# [Data shown]
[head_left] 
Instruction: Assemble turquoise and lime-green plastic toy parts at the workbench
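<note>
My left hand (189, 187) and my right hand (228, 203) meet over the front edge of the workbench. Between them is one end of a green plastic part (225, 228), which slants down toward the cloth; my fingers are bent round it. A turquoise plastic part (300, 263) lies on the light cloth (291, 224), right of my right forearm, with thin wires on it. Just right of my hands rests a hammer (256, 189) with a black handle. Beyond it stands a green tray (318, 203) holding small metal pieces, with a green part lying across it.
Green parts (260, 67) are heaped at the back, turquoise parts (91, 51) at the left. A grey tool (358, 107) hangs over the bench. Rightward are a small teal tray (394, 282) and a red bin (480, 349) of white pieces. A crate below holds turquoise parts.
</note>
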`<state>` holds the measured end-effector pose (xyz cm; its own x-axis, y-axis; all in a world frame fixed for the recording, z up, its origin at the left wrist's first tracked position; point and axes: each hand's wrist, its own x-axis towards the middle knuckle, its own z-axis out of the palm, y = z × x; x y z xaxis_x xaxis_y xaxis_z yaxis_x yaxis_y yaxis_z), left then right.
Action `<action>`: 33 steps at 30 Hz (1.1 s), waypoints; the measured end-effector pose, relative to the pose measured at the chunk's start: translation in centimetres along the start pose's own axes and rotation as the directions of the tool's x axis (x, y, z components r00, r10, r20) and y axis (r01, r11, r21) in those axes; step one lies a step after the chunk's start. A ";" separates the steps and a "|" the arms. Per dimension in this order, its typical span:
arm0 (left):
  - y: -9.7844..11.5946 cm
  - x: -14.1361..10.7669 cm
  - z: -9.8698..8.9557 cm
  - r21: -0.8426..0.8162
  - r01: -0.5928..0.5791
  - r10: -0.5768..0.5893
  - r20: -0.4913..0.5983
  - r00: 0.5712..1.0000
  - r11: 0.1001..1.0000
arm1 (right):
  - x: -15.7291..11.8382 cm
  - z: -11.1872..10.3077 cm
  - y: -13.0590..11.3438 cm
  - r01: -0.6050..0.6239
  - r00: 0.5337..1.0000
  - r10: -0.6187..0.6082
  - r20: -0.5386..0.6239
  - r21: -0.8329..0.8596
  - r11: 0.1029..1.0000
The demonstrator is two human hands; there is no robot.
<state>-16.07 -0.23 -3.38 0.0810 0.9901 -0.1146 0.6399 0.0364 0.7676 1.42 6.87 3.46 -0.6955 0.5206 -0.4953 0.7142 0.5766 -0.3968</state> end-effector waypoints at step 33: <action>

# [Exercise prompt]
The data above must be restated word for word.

# [Expected answer]
[head_left] 
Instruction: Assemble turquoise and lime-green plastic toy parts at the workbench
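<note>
My left hand (189, 187) and my right hand (228, 203) meet over the front edge of the workbench. Between them is one end of a green plastic part (225, 228), which slants down toward the cloth; my fingers are bent round it. A turquoise plastic part (300, 263) lies on the light cloth (291, 224), right of my right forearm, with thin wires on it. Just right of my hands rests a hammer (256, 189) with a black handle. Beyond it stands a green tray (318, 203) holding small metal pieces, with a green part lying across it.
Green parts (260, 67) are heaped at the back, turquoise parts (91, 51) at the left. A grey tool (358, 107) hangs over the bench. Rightward are a small teal tray (394, 282) and a red bin (480, 349) of white pieces. A crate below holds turquoise parts.
</note>
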`<state>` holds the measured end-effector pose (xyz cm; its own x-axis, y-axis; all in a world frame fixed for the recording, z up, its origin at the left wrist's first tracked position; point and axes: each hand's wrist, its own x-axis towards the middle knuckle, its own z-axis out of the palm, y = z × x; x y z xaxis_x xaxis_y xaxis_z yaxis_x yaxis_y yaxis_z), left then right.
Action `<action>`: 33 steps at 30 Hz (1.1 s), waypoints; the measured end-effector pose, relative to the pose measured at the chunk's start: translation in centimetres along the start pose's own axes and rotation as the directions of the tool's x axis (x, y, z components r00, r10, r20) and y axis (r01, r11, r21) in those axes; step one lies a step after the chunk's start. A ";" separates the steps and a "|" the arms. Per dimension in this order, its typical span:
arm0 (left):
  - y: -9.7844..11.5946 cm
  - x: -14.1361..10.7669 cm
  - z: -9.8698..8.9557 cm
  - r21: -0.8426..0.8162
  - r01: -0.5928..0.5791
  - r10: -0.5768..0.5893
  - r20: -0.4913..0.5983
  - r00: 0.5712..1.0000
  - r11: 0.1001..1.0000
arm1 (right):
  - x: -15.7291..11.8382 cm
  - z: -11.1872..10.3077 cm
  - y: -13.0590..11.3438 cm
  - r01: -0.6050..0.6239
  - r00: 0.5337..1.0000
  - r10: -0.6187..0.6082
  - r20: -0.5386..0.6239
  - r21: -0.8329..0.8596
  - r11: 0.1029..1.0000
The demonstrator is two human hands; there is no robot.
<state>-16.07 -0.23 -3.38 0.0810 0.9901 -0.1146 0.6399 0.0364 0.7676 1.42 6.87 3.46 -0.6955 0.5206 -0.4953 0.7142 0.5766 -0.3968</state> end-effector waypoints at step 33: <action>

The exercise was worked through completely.